The Tory MP for South Dorset, Richard Drax, omitted to include in the UK parliamentary register of members interests the fact that he owned a plantation on the Caribbean island of Barbados.
That’s right – the landowning Tory’s family wealth is based on slavery. Indeed, according to the Observer newspaper he is the richest landowner in the House of Commons.
His family owns the 250 hectare Drax Hall plantation, which has been in the family as a slave-worked plantation since 1640, right up until 1836 – in other words since the beginning of Britain’s colonial slave-trading shame, which was one of the greatest crimes against humanity ever.
The Caribbean Community (Caricom) Reparations Commission has demanded that Drax acknowledge his ill-gotten gains and pays reparations, but he has refused to do so.
Richard Drax inherited the plantation after the death of his father in 2017.
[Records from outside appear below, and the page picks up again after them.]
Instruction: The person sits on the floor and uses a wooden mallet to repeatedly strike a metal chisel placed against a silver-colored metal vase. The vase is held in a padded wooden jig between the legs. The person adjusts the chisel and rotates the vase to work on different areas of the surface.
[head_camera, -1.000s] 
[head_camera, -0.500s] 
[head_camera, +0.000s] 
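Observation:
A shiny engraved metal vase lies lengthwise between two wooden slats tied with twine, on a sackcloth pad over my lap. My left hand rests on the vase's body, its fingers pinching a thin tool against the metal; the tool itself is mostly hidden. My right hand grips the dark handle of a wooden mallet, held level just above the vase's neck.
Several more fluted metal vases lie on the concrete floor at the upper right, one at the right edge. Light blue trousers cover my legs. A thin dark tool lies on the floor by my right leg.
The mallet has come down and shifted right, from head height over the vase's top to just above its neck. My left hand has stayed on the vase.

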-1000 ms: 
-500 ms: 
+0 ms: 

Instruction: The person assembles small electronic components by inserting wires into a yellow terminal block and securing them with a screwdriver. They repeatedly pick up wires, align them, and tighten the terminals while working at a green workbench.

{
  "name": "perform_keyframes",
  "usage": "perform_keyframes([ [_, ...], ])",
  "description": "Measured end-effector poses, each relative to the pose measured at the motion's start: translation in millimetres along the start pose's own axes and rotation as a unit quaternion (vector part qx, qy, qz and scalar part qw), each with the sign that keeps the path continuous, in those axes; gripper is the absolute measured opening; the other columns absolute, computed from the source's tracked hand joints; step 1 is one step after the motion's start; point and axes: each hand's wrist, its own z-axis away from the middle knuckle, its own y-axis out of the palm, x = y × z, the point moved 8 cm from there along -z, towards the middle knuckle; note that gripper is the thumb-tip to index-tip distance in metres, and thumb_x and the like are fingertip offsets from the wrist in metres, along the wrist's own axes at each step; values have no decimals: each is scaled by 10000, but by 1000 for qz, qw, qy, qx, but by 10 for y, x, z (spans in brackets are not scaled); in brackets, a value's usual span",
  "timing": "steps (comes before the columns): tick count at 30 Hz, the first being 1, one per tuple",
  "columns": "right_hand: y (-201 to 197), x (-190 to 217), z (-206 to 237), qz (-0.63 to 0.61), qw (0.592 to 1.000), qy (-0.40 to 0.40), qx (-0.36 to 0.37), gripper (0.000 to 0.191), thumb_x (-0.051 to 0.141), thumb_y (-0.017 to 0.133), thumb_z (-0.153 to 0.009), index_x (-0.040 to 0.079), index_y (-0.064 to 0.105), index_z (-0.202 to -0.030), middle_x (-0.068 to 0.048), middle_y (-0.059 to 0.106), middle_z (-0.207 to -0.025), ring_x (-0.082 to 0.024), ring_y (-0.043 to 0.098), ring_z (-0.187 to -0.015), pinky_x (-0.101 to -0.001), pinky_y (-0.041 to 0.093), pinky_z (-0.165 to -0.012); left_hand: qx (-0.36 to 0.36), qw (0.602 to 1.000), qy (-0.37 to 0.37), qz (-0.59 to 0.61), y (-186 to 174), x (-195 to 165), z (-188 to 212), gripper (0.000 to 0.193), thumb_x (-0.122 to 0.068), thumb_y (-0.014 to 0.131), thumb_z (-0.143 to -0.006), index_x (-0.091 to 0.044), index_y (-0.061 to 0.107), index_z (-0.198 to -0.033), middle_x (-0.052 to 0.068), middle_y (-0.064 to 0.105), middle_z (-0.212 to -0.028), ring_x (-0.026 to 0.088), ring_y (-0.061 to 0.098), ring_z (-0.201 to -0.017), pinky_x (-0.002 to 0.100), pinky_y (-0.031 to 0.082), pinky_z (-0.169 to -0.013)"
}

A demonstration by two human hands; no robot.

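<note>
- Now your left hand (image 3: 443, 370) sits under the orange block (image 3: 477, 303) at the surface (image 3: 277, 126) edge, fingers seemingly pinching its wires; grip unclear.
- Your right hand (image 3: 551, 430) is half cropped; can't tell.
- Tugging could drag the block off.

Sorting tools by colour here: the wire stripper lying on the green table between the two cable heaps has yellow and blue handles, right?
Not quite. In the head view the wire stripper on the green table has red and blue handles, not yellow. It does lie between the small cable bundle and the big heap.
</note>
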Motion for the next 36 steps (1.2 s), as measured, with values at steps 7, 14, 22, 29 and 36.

Drax omitted to add to the register thousands of acres of land that he owns in the UK. He has only now chosen to rectify those omissions and that of the Barbados plantation following an investigation by the Observer newspaper.
Vice chancellor of the University of the West Indies Sir Hilary Beckles estimates that 30,000 people were worked to death on the Barbados plantation over a 200 years period, with around 300 people ensalve on the estate at any one time. It was the largest sugar plantation on the island.
The Drax planter-merchant family went on to establish their sugar plantation model in Jamaica, which the British took from the Spanish and established as a colony in 1655. It was a model that was replicated across the Caribbean and north America.
Drax, not surprisingly is no friend of the Black lives Matter movement.
In June he jumped on the exaggerated media reports of the BLM protests at the time, saying: “The desecration of the Cenotaph by rioters two weeks ago, on the actual D-Day anniversary, was beyond ironic.”
Drax is also in favour of racist immigration controls. In 2013, he voted to increase restrictions: “I believe, as do many of my constituents, that this country is full.”
The Barbados government should requisition the Drax property immediately with no compensation. They should also send a bill to the UK government demanding payment of reparations, given the “compensation” paid to slave owners upon emancipation – the cost of which UK taxpayers incredibly only finished paying off in 2015.
The Slave Compensation Act of 1837 distributed around £20 million to slavers. The compensation in today’s money is estimated at £50 billion, not including reinvestment of capital and the attendant compounding effect. The enslaved people got nothing.